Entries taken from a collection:
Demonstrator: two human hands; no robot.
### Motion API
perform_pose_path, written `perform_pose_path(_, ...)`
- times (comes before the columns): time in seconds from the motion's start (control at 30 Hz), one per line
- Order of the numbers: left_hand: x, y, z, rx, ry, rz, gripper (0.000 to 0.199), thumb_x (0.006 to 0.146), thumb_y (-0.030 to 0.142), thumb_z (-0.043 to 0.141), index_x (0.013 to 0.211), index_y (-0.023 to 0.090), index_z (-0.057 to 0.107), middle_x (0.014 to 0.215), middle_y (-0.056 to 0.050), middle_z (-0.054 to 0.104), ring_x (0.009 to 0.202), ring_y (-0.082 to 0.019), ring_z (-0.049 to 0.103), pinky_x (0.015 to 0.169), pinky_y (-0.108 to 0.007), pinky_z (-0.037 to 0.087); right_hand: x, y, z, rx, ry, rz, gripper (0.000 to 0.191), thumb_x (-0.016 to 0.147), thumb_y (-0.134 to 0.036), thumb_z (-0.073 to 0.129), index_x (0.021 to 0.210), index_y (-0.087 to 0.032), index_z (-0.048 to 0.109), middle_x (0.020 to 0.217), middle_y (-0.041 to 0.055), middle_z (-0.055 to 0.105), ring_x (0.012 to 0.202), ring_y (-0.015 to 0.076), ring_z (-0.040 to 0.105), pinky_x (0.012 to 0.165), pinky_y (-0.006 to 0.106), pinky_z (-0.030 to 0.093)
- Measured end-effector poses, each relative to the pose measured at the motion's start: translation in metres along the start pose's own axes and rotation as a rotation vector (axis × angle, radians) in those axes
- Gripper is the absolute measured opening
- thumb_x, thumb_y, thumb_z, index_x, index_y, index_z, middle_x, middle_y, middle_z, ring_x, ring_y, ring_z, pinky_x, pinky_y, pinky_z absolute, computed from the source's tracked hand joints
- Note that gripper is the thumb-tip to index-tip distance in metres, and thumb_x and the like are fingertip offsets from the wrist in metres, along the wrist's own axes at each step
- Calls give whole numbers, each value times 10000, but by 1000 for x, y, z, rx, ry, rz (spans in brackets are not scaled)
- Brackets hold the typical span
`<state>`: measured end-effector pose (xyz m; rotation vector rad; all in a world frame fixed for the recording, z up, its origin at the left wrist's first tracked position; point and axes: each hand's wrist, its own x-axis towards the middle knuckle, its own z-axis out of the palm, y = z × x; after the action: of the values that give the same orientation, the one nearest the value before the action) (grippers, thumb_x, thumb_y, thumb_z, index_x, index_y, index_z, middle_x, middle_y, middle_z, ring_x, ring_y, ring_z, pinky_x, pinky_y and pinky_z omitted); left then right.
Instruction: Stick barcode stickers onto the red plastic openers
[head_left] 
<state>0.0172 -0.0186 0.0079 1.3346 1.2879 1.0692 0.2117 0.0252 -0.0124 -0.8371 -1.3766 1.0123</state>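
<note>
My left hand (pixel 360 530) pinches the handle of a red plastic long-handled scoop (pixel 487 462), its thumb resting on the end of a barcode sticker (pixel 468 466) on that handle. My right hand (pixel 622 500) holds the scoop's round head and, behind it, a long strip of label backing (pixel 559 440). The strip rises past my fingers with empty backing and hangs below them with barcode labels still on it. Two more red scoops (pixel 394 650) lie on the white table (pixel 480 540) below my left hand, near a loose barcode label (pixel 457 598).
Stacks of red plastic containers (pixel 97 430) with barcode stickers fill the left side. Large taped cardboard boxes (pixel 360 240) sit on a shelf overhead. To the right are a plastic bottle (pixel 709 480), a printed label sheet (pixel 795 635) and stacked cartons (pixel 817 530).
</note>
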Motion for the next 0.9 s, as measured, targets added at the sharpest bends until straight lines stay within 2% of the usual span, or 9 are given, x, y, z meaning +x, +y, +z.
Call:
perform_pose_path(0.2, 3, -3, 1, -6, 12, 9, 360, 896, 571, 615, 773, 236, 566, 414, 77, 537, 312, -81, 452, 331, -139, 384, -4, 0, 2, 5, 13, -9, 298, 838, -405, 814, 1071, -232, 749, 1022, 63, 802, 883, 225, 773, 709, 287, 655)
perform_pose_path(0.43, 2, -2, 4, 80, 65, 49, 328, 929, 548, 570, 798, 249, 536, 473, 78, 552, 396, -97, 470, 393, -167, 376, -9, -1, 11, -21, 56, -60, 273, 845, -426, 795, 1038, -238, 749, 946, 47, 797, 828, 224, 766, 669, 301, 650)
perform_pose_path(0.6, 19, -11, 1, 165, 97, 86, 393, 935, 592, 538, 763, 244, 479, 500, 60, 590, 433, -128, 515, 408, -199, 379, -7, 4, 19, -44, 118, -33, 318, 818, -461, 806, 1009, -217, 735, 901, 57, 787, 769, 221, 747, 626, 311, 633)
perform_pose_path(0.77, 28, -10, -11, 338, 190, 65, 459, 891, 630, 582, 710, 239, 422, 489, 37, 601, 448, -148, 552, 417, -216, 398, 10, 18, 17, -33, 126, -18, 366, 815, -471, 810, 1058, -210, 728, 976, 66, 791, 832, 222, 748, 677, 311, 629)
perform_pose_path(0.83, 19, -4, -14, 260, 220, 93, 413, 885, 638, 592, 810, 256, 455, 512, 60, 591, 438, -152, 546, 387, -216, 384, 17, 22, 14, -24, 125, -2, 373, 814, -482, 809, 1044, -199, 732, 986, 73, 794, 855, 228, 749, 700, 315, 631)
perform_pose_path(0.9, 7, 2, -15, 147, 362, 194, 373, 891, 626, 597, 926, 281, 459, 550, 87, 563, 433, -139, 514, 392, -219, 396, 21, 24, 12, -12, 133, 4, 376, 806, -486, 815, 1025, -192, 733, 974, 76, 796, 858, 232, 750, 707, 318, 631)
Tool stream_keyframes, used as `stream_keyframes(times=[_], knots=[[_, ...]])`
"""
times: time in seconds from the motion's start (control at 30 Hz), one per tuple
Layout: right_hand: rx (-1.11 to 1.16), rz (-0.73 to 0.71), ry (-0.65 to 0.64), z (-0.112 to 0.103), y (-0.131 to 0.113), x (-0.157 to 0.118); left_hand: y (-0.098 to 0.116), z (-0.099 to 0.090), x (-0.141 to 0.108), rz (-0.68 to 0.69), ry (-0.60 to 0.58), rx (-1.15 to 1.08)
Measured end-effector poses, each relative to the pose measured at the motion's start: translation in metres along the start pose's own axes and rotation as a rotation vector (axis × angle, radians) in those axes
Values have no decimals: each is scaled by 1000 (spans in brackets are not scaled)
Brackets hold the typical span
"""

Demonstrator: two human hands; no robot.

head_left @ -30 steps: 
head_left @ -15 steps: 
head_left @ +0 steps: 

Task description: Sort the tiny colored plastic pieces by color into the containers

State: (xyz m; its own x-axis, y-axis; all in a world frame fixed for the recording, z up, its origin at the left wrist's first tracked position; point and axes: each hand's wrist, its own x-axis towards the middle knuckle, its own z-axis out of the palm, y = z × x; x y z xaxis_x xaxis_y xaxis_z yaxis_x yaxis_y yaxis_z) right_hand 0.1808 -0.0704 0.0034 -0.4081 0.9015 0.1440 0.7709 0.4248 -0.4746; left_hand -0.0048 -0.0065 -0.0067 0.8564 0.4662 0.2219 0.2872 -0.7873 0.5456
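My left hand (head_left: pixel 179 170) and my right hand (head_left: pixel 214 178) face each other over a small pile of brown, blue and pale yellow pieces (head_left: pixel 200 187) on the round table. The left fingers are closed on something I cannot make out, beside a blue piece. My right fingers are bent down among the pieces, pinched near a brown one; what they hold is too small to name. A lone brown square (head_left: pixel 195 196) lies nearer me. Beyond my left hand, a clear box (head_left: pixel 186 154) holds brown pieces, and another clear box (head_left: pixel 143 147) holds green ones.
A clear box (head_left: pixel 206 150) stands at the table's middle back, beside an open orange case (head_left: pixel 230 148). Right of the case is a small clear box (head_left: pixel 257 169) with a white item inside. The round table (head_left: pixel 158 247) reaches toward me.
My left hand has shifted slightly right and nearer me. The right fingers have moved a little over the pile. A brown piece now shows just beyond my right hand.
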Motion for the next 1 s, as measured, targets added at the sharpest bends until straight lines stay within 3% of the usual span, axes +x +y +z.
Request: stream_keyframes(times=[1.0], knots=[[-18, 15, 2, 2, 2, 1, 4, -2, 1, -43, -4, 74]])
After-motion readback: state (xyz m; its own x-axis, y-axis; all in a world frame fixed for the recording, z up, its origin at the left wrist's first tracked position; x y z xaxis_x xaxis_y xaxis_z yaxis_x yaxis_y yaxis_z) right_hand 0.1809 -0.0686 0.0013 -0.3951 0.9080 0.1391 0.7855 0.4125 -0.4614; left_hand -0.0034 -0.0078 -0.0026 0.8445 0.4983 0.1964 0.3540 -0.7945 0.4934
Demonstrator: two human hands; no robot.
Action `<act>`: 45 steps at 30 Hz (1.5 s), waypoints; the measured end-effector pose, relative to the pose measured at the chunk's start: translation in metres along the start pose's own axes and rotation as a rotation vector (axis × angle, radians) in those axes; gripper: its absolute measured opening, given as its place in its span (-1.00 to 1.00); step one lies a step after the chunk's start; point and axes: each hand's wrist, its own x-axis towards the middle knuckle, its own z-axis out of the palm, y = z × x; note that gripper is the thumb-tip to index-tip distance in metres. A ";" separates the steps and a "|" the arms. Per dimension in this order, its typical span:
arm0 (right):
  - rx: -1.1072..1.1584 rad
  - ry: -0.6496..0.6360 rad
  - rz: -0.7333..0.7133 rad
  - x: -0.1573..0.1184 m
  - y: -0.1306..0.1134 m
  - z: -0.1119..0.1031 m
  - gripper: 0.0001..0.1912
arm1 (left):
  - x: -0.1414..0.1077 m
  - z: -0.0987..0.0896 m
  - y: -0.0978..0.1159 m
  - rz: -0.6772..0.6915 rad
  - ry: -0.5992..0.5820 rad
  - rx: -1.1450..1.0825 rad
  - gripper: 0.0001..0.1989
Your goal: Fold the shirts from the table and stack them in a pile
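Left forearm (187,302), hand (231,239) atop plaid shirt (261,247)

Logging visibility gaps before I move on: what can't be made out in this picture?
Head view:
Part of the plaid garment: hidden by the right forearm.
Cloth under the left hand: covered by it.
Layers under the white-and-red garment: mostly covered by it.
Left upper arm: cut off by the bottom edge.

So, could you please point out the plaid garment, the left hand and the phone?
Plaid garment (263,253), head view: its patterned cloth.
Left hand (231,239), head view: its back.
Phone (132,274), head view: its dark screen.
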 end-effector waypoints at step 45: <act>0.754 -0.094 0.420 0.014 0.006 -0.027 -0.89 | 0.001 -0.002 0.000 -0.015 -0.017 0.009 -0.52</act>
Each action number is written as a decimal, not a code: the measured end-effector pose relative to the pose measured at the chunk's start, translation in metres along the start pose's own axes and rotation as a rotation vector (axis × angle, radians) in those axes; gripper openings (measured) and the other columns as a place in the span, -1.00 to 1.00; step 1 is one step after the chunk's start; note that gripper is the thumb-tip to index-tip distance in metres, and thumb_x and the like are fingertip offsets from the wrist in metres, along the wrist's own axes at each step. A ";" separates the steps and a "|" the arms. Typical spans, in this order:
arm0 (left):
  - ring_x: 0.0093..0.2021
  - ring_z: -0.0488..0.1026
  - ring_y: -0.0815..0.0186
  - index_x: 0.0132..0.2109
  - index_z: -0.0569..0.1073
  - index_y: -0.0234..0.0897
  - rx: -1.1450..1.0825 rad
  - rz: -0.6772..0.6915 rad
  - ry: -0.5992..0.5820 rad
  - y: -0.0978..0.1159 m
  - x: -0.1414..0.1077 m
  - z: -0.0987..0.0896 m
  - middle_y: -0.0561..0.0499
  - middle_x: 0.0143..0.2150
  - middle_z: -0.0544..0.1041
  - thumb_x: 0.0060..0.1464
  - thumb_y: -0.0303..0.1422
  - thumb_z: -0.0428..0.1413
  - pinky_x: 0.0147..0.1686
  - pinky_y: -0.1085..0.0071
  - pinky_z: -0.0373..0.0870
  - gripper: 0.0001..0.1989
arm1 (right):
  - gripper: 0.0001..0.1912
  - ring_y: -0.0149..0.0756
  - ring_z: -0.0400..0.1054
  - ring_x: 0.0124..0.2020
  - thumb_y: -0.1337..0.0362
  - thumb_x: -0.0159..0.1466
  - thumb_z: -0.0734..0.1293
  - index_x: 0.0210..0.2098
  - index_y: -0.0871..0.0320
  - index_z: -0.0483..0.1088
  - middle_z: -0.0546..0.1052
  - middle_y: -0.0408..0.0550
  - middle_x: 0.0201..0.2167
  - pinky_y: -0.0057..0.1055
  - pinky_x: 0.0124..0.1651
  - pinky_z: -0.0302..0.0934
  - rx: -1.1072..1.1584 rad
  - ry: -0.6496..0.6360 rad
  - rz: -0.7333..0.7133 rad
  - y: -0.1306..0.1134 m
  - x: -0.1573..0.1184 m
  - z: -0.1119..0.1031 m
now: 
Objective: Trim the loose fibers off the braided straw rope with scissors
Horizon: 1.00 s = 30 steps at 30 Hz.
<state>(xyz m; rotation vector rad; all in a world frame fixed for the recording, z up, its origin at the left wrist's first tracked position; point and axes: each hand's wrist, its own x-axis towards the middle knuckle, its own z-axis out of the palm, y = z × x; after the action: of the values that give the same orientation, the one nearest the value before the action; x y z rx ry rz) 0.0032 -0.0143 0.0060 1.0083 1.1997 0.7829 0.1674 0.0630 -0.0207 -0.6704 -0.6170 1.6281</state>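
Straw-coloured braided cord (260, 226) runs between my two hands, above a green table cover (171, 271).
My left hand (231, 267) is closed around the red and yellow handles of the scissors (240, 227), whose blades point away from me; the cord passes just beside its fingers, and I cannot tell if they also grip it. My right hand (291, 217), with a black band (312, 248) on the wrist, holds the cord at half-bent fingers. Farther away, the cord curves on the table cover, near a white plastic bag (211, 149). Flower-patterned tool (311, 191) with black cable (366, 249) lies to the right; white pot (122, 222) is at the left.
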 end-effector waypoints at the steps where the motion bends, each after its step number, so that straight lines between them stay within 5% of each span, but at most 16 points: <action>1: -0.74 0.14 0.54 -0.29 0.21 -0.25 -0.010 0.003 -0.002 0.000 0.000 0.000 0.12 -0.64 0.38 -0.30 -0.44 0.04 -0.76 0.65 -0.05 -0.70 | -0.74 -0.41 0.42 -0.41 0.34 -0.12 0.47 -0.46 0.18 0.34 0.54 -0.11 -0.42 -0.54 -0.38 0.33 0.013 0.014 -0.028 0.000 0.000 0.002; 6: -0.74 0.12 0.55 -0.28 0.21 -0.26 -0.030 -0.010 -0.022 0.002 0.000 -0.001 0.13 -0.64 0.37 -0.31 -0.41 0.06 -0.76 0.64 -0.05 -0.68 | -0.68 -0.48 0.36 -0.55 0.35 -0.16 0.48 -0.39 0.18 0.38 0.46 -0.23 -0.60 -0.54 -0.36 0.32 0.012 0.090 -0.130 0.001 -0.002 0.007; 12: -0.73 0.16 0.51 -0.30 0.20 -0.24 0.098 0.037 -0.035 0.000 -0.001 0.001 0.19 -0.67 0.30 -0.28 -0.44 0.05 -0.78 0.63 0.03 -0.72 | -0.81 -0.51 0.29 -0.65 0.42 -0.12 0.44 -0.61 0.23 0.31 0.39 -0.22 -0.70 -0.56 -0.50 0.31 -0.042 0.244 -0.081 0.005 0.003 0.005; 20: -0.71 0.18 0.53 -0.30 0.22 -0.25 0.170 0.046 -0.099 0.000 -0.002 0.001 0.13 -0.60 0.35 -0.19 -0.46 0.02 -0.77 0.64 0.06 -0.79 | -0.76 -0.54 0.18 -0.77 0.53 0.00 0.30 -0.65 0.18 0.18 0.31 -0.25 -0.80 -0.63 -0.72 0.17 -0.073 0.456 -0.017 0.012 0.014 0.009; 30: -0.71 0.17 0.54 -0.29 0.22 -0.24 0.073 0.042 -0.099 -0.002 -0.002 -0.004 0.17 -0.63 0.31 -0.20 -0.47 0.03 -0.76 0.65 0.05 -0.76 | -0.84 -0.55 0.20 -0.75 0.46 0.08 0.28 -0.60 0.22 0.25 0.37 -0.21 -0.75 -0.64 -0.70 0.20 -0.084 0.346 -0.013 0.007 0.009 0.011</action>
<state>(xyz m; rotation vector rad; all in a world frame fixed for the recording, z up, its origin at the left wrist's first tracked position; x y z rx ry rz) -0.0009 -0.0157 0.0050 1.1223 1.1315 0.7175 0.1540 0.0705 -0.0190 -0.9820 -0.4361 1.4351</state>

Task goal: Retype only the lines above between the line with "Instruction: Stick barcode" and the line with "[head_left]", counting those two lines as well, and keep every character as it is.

Answer to this problem:
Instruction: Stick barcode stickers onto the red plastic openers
[head_left] 

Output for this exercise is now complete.